La retórica empleada por Alcántara recuerda a figuras como Lorenzo Córdova, José Woldenberg y Beatriz Pagés, quienes también han expresado su rechazo a los cambios democráticos mediante argumentos enrevesados y en ocasiones elitistas. Alcántara parece buscar refugio en un complejo marco legal para justificar sus decisiones, en lugar de atender a las demandas de justicia y equidad que emanan del pueblo.
La verdadera raíz de esta crisis judicial radica en la falta de integridad y coherencia de algunos de sus integrantes, quienes han usado sus cargos no para defender la justicia, sino para perpetuar un sistema de privilegios que protege sus intereses. La Suprema Corte no debería ser un refugio de inmunidad para la élite política, sino una institución al servicio de la gente.
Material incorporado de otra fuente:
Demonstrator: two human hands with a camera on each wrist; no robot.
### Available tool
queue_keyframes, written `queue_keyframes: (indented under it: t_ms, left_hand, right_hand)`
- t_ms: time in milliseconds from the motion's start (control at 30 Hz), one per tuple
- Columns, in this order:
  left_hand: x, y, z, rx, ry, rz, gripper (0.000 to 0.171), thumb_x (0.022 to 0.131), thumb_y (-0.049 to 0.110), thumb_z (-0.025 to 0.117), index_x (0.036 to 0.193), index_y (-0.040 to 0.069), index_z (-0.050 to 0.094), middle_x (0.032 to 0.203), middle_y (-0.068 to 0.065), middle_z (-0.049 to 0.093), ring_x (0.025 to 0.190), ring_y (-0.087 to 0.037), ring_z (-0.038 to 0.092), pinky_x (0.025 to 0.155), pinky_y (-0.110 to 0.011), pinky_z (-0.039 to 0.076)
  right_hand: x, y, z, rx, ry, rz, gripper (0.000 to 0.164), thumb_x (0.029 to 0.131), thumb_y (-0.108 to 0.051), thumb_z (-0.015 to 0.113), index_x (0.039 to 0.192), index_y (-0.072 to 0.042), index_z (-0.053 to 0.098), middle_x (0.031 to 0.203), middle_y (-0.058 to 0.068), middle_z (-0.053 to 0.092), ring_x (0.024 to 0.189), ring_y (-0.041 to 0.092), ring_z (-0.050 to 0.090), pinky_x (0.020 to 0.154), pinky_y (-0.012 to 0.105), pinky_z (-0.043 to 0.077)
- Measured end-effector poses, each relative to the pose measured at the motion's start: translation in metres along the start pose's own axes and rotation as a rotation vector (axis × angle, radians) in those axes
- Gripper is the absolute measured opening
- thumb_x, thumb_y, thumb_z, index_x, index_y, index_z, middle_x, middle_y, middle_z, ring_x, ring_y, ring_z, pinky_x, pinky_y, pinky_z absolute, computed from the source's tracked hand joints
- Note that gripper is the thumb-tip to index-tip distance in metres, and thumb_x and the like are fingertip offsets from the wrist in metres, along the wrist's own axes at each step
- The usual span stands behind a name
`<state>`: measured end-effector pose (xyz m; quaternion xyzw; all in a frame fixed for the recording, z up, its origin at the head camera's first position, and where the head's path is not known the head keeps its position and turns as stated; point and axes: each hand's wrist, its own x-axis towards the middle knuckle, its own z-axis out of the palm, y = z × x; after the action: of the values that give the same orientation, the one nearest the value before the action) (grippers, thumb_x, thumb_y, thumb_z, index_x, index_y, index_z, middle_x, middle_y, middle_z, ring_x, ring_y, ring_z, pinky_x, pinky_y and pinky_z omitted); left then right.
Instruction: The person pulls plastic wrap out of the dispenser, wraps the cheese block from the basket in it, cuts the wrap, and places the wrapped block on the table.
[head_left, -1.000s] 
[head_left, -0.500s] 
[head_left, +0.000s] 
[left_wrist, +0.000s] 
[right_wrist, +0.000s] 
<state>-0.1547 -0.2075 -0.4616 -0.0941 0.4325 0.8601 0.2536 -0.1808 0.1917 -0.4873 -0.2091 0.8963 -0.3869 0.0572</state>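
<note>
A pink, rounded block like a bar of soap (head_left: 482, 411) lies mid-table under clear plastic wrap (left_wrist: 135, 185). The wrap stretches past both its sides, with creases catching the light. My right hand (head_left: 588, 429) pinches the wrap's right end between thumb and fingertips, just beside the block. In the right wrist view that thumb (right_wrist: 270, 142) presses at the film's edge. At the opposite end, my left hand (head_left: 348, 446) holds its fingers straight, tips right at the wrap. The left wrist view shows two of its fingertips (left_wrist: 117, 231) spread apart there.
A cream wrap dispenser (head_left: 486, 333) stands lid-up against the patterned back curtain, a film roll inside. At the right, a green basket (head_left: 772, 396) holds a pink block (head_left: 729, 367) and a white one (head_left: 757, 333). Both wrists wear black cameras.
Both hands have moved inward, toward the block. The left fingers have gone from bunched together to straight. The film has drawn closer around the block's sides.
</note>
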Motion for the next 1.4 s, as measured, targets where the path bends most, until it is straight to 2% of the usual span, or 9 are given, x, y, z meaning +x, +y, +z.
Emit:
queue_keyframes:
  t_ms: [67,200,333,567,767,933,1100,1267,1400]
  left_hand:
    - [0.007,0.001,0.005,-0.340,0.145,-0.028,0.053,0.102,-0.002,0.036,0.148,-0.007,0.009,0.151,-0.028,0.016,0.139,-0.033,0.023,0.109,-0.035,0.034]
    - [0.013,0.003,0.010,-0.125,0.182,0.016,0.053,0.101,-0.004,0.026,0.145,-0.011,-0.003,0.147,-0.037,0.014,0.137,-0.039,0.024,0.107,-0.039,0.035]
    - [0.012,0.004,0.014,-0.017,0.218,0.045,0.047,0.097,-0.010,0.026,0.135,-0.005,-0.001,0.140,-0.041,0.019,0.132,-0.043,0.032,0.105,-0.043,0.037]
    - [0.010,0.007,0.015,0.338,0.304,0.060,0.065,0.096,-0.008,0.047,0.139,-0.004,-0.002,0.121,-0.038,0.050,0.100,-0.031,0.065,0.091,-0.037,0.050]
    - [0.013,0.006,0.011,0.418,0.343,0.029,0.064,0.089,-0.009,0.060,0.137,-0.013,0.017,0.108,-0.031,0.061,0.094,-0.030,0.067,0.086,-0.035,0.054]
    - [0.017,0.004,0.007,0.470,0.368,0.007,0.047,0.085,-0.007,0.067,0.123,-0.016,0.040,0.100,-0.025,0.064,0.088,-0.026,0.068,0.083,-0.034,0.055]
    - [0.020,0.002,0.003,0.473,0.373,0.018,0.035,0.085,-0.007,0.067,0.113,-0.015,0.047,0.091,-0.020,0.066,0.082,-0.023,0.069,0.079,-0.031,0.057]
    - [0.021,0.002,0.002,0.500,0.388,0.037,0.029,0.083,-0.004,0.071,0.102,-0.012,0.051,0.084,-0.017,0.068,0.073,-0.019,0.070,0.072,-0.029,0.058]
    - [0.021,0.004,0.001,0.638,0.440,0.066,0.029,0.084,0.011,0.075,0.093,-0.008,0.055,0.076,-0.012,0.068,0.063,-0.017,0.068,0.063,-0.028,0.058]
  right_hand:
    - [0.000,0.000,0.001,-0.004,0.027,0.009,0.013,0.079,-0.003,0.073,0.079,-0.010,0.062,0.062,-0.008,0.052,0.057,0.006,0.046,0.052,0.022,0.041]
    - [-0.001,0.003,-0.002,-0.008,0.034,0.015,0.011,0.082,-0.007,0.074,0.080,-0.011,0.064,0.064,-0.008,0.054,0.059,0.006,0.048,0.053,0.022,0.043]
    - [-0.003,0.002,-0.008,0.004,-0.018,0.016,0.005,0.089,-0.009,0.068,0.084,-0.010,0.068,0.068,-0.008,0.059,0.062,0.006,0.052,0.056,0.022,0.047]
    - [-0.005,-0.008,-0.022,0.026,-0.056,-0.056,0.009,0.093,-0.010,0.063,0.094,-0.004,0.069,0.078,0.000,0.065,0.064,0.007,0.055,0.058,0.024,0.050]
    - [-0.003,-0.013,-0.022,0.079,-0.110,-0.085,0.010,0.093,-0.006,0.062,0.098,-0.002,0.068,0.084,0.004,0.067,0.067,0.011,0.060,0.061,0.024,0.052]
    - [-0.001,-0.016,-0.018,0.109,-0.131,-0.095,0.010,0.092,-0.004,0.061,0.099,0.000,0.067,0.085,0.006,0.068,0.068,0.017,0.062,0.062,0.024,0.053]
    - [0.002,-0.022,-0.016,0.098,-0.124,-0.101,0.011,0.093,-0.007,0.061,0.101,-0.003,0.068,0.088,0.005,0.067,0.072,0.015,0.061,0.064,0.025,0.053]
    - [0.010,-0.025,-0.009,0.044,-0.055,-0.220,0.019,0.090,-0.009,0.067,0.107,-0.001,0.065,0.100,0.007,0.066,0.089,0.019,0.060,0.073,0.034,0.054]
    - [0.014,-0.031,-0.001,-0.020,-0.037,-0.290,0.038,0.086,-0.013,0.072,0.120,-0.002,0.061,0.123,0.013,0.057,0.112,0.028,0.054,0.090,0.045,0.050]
Ante esta situación, se hace urgente una transformación profunda del Poder Judicial, que garantice su compromiso con el bienestar de todos los mexicanos, y no solo con un selecto grupo de privilegiados. La reforma judicial debe avanzar para eliminar los amparos que buscan perpetuar la impunidad, garantizar salarios acordes con la realidad económica del país, y fomentar una cultura de transparencia y rendición de cuentas. Un ministro de la Suprema Corte debe ser, ante todo, un servidor de la justicia, comprometido con la defensa de los derechos de los más vulnerables, y no un político encubierto que usa su posición para defender sus propios intereses.